Alna tersenyum saat melihat mereka, dan Aymer juga melihat dengan bunga di genggamannya. Namun, babi-babi kecil itu tidak peduli dengan apa pun di sekitar mereka dan terus mengunyah bunga-bunga di dekatnya dengan gembira. Pemandangan itu memang riuh, tetapi juga damai, dan membuatku tersenyum melihatnya. Saat itulah aku melihat bayangan yang mulai terlihat.
Aku mendongak dan melihat bahwa itu adalah Sahhi. Ia berhasil kembali dengan selamat, dan aku mengulurkan tanganku agar ia bisa bertengger. Ia hinggap di lenganku dan mencengkeramnya dengan kuat menggunakan cakarnya. Bulu-bulunya tampak rapi saat ia pergi, tetapi sekarang bulu-bulunya berantakan dan Sahhi sendiri terengah-engah.
“Mengusir serigala-serigala itu, ya,” katanya.
Saya mendengar kekuatan dan kebanggaan dalam suaranya. Dia tidak terluka, tetapi bulunya tidak teratur, dan beberapa bulu di ekornya rontok.
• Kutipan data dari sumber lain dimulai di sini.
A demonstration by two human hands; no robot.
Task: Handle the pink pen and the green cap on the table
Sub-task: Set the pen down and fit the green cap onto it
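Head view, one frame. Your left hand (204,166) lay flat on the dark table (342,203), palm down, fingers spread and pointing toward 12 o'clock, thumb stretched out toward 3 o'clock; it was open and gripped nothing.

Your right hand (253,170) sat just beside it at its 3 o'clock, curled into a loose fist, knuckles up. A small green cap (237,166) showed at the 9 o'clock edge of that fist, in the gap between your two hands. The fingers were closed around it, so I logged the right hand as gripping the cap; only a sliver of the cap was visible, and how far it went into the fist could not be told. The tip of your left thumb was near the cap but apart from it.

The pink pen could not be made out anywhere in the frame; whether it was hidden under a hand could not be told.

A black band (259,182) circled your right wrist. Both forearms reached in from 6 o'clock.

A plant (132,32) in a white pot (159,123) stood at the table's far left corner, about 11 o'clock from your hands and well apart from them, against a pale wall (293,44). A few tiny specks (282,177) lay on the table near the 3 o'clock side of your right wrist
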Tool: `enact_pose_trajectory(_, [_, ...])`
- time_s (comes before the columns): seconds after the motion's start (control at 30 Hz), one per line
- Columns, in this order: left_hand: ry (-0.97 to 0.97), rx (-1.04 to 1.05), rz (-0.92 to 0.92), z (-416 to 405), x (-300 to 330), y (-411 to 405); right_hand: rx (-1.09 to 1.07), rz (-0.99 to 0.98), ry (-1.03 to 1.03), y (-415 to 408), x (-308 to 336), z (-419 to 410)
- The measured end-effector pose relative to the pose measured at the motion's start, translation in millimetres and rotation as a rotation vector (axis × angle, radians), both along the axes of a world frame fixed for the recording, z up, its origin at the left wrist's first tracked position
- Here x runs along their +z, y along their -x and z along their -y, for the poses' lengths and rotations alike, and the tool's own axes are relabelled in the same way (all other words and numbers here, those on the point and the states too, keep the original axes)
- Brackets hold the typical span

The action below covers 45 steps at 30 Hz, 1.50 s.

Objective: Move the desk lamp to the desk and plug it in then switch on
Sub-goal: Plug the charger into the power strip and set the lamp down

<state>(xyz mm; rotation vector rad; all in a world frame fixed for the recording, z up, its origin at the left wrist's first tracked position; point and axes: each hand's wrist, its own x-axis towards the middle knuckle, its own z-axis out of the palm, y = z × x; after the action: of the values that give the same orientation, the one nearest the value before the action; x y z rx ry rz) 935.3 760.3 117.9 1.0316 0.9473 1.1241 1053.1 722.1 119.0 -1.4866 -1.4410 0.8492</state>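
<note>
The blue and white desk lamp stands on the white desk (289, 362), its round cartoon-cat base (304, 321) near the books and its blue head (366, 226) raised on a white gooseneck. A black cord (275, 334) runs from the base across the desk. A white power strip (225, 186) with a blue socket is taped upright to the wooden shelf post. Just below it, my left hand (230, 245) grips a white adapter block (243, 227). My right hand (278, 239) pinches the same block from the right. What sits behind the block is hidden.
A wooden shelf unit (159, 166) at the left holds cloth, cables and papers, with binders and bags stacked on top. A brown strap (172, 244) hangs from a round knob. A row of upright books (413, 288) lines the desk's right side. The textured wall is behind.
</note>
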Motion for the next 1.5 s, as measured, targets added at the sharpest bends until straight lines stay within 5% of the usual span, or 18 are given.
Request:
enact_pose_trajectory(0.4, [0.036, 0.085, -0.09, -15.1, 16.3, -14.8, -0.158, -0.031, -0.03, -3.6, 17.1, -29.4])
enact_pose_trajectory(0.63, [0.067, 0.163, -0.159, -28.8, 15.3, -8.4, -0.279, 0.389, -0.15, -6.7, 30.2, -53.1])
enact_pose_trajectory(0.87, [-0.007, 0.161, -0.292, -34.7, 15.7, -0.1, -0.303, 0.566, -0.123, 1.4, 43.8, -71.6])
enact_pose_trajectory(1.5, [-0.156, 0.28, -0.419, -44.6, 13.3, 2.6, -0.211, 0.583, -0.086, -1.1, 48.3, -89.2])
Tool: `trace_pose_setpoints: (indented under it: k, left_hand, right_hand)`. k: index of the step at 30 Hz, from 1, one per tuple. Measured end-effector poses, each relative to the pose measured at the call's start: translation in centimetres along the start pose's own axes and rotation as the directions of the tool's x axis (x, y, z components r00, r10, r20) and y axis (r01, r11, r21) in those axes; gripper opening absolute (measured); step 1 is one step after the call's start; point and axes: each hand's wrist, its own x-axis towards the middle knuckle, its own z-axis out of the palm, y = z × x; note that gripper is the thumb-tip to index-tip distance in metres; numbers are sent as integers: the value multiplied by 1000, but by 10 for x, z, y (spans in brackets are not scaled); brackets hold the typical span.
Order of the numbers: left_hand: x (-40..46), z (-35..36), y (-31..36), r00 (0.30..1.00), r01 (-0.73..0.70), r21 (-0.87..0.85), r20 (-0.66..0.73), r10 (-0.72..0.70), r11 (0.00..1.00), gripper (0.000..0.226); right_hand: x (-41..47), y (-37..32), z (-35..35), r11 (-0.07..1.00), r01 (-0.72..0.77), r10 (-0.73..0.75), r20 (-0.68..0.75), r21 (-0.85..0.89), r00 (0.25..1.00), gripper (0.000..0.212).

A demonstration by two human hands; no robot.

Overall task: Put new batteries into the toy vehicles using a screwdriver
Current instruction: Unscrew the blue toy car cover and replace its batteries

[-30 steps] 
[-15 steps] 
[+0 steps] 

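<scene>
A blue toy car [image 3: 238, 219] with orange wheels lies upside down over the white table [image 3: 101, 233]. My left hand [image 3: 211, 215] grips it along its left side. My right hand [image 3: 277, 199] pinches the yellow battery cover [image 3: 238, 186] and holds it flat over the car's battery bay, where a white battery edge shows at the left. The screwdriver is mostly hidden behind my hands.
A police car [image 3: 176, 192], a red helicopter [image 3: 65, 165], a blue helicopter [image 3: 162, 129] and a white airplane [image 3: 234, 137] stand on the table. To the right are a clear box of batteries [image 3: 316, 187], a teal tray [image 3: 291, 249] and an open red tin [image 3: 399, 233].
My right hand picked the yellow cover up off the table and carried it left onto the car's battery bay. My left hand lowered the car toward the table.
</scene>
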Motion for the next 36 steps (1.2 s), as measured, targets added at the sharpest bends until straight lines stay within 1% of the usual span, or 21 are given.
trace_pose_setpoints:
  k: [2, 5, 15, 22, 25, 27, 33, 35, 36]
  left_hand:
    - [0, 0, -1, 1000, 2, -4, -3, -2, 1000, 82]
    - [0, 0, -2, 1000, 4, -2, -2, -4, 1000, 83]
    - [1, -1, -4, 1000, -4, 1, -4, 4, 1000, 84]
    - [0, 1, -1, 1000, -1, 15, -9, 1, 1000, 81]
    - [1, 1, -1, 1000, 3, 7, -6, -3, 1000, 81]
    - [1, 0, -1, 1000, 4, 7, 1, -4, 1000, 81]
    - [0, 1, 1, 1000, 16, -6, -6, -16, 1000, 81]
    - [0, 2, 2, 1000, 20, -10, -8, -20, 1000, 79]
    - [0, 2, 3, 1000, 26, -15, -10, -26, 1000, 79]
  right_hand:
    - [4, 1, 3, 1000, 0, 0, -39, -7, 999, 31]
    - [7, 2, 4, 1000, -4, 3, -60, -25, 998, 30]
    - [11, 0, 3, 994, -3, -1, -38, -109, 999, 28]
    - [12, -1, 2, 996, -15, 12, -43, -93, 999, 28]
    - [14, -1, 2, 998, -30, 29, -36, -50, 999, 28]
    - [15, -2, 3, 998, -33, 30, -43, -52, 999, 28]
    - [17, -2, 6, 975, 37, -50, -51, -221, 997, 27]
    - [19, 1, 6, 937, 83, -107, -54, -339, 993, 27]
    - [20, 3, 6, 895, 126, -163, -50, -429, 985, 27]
Bagi saya, dia tampak beruntung karena berhasil kembali hidup-hidup, dan saya baru saja akan mengatakan sesuatu untuk mengungkapkan kekhawatiran saya, tetapi saya menelan kata-kata itu dan memilih kata-kata baru.
“Kau melakukannya dengan baik, Sahhi. Terima kasih.”
Sahhi menyeringai padaku sambil berkata, “Kau tahu itu,” lalu menatap ke arah si kembar yang sedang asyik bermain bunga. Dia perlahan mengatur napasnya, lalu merapikan dirinya agar terlihat lebih rapi. Lalu dia mengangkat kepalanya, membusungkan dadanya, dan terus mengawasi area itu seperti seorang pelindung yang tidak bersuara.